■ Exercise prompt: Would you please repeat, word for word, only the lines from the one holding "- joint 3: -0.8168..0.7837" through the one holding "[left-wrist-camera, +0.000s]" in the material below, without the pictures?

────

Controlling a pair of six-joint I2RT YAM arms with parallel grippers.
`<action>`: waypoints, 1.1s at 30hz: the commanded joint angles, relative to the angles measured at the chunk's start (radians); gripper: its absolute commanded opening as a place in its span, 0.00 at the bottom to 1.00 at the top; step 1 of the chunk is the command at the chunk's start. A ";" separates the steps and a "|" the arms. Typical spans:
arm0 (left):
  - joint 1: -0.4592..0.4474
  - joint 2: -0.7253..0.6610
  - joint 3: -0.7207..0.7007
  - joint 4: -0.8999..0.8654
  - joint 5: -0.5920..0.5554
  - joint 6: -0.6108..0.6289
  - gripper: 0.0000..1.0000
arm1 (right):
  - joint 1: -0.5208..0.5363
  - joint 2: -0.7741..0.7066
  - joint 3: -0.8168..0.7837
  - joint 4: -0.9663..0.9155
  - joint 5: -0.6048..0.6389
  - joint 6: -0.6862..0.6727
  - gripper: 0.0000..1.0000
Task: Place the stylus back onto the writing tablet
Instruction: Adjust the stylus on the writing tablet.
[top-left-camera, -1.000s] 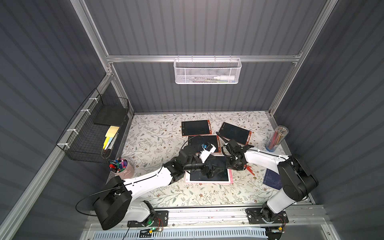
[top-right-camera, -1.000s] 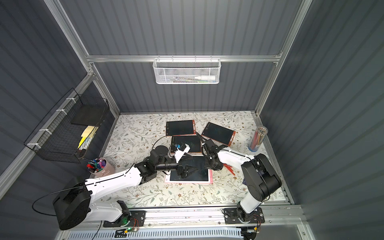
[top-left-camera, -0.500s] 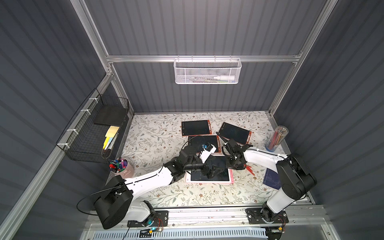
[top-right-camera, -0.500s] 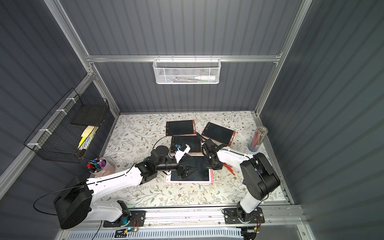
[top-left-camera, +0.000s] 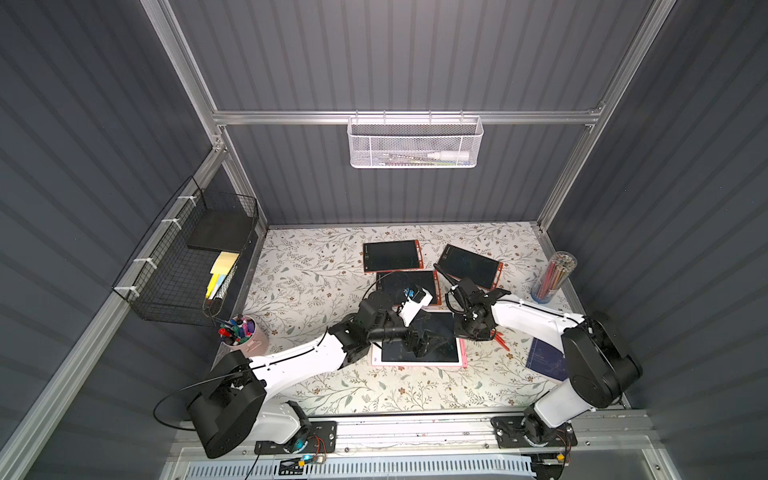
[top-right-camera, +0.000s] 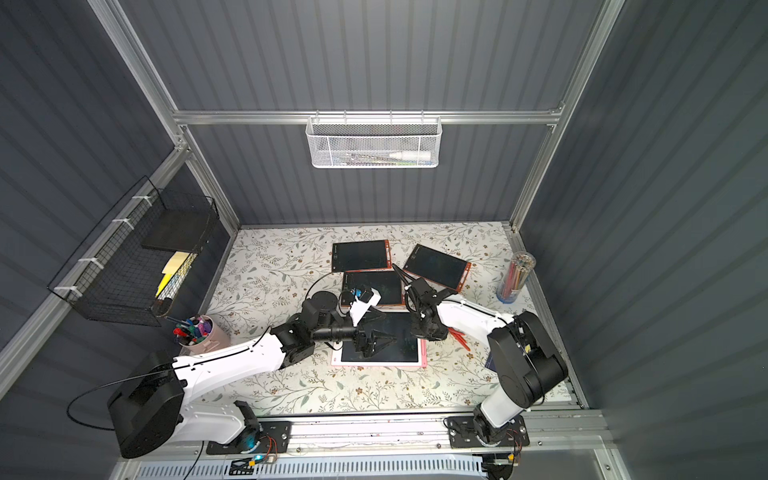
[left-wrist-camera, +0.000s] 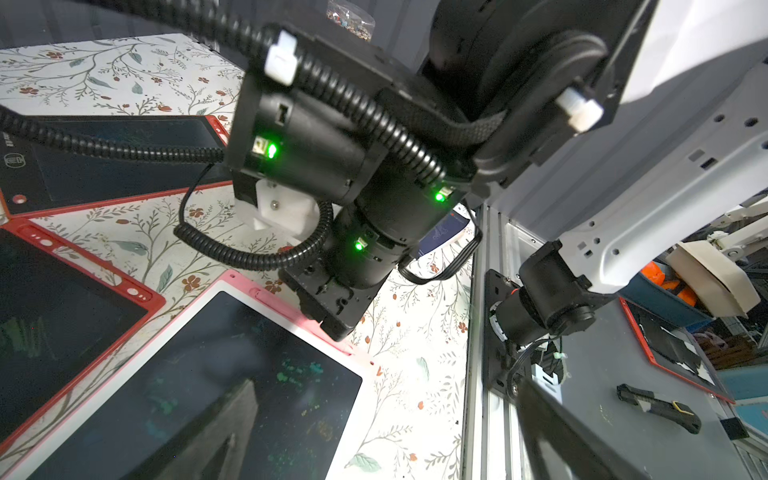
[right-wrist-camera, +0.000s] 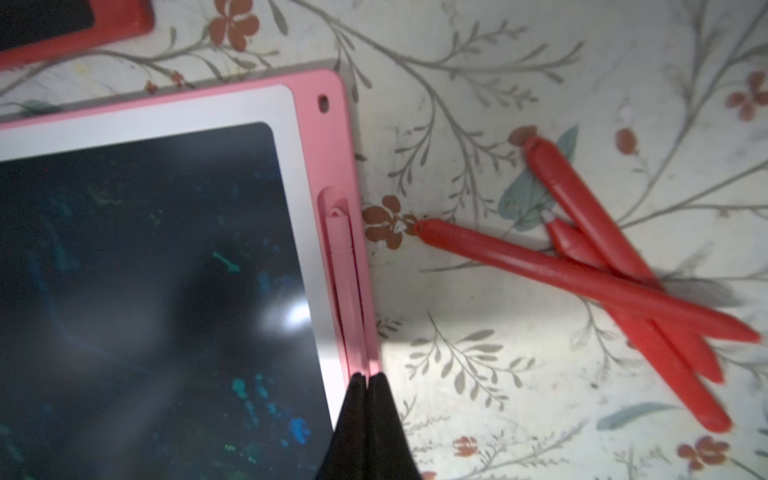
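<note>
We see the writing tablet (right-wrist-camera: 332, 158) as a flat slab with rounded corners. It has a glossy dark screen with faint green and blue smears, a matte white bezel, and a smooth pink plastic frame with a small hole at one corner. It lies flat on the desk (top-left-camera: 311, 282), whose cover is a pale sheet printed with grey twigs and rust-coloured flowers.

The stylus (right-wrist-camera: 343, 270) is a slim pink plastic rod, the same shade as the frame. It lies lengthwise in the groove along the tablet's side edge, on the side toward the right arm. The right pincer (right-wrist-camera: 365, 380) has its two black tapered fingers together with no gap. Their tips meet at one end of the stylus in that groove, and we cannot tell whether they press on it or only touch it. The left pincer (left-wrist-camera: 386, 380) hangs above the tablet's screen with its dark wedge-shaped fingers spread wide, holding nothing.

Near that same grooved edge lie the red styluses (right-wrist-camera: 582, 282), smooth tapered plastic sticks that cross one another. We count three. Past the tablet's far edge lie the red-framed tablets (top-left-camera: 390, 255), thin rectangles with dark screens, also three, the nearest just beside it. Well apart from the tablet, on the right arm's side, stands one clear cylindrical jar (top-left-camera: 555, 276) packed with coloured pencils. We count one pink tablet, one pink stylus and two pincers.
</note>
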 joint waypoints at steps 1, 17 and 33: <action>-0.003 0.004 -0.011 0.019 0.012 -0.003 0.99 | -0.001 -0.022 0.034 -0.054 -0.003 -0.019 0.00; -0.005 -0.004 -0.012 0.020 0.012 -0.005 0.99 | -0.002 0.069 0.024 0.027 -0.021 -0.019 0.00; -0.007 0.003 -0.012 0.020 0.011 -0.004 0.99 | -0.003 0.097 -0.001 0.064 -0.024 -0.016 0.00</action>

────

■ Your response:
  - joint 3: -0.8168..0.7837
  - joint 4: -0.9663..0.9155
  - joint 5: -0.6048..0.6389
  - joint 6: -0.6862..0.6727
  - gripper: 0.0000..1.0000
Task: Place the stylus back onto the writing tablet
Instruction: Adjust the stylus on the writing tablet.
[top-left-camera, -1.000s] 
[top-right-camera, -1.000s] 
[top-left-camera, -0.500s] 
[top-right-camera, -0.500s] 
[top-left-camera, +0.000s] 
[top-right-camera, +0.000s] 
[left-wrist-camera, +0.000s] 

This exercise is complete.